Problem: "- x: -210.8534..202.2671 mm" appears in one line of the listing below; retype that line and every later line exactly, stopping at the end, and nothing else.

Given material:
BEGIN
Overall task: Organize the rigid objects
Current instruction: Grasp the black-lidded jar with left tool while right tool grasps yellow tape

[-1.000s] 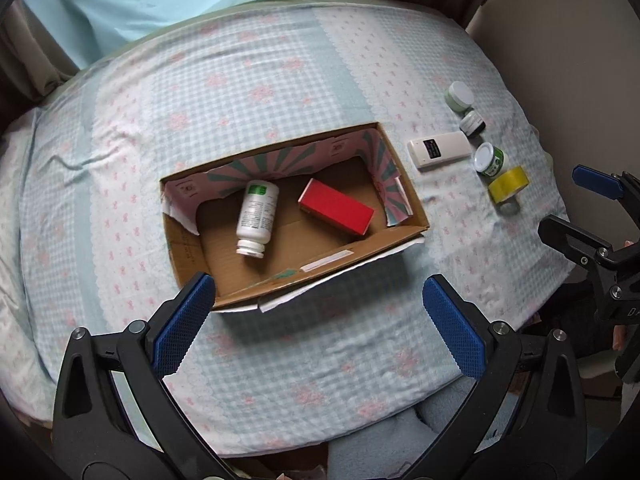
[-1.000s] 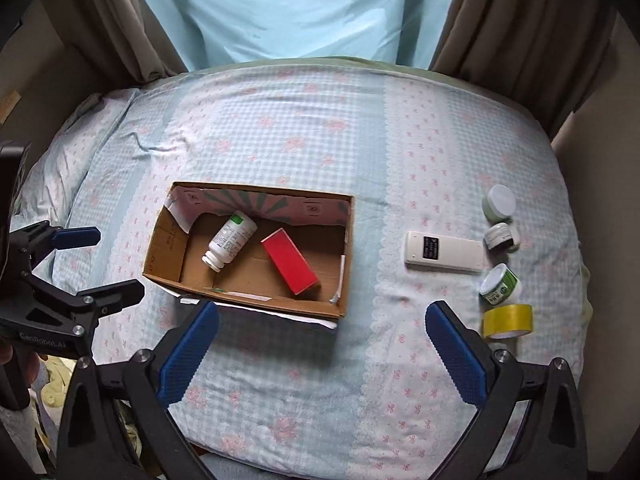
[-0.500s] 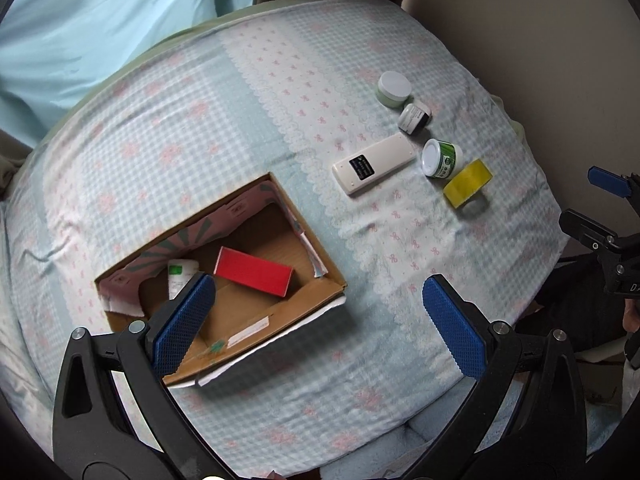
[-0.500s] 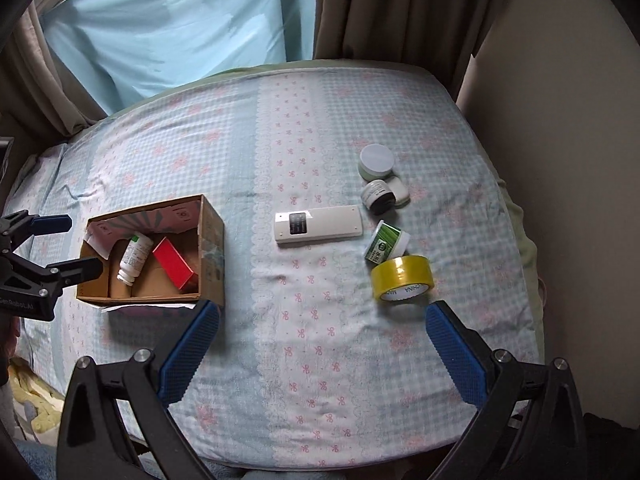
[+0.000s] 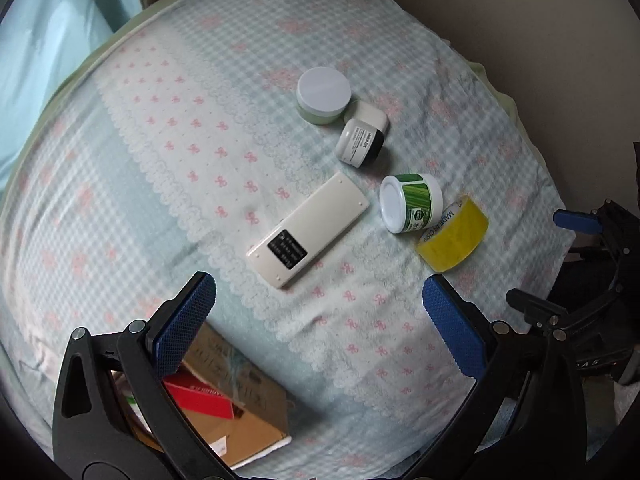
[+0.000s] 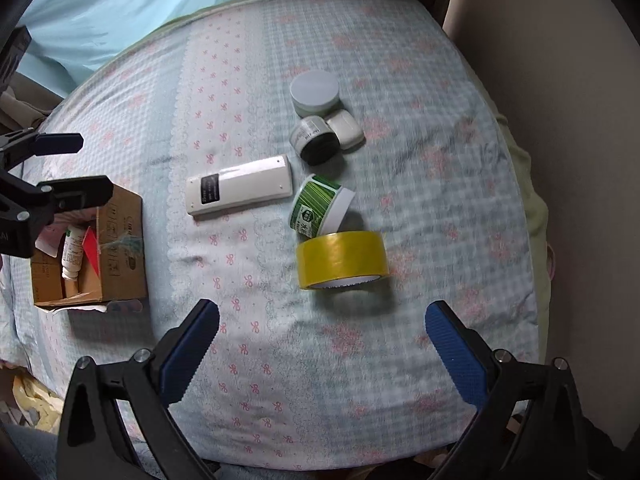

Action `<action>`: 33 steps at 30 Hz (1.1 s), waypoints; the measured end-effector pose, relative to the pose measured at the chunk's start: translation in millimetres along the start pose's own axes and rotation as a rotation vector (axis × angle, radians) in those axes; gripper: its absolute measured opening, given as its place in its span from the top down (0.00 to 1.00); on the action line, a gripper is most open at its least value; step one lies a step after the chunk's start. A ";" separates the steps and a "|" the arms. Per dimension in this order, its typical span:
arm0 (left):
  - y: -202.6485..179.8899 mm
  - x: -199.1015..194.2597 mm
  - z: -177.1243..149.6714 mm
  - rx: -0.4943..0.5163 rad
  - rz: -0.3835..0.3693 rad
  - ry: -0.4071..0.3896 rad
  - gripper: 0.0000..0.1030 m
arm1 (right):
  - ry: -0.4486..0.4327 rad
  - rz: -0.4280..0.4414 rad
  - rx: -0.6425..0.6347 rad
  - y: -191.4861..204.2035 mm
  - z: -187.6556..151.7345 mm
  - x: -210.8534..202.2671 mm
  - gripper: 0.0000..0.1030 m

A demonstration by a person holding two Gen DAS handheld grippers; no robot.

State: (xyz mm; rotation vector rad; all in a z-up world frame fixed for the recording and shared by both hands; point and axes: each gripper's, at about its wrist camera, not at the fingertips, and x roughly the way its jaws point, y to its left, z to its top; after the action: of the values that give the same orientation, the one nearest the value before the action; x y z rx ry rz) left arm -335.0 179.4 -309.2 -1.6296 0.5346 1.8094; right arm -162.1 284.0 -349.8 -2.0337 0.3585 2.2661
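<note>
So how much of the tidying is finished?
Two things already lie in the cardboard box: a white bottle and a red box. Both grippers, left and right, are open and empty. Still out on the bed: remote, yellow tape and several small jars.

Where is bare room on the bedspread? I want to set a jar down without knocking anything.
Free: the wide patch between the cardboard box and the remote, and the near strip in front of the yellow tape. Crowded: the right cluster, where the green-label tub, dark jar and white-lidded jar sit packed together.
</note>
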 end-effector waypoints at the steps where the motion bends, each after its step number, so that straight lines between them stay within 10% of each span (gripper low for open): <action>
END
Solved problem:
  - x: -210.8534..202.2671 mm
  - gripper: 0.0000..0.1030 m

A demonstration by a person holding two Gen DAS handheld grippers; no robot.

State: (xyz mm; rotation vector rad; all in a z-up world frame fixed for the recording and shared by both hands; point and axes: each gripper's, at about its wrist camera, not at the fingertips, and x roughly the way its jaws point, y to its left, z to its top; after the action: of the values that give the same orientation, the one nearest the value before the action; x y z rx ry rz) left arm -335.0 179.4 -309.2 -1.6296 0.5346 1.8094; right arm -162.1 284.0 -349.8 -2.0337 0.3585 2.2661
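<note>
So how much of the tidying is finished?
Two things already lie in the cardboard box: a white bottle and a red box. Both grippers, left and right, are open and empty. Still out on the bed: remote, yellow tape and several small jars.

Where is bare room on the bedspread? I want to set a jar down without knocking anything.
Free: the wide patch between the cardboard box and the remote, and the near strip in front of the yellow tape. Crowded: the right cluster, where the green-label tub, dark jar and white-lidded jar sit packed together.
</note>
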 end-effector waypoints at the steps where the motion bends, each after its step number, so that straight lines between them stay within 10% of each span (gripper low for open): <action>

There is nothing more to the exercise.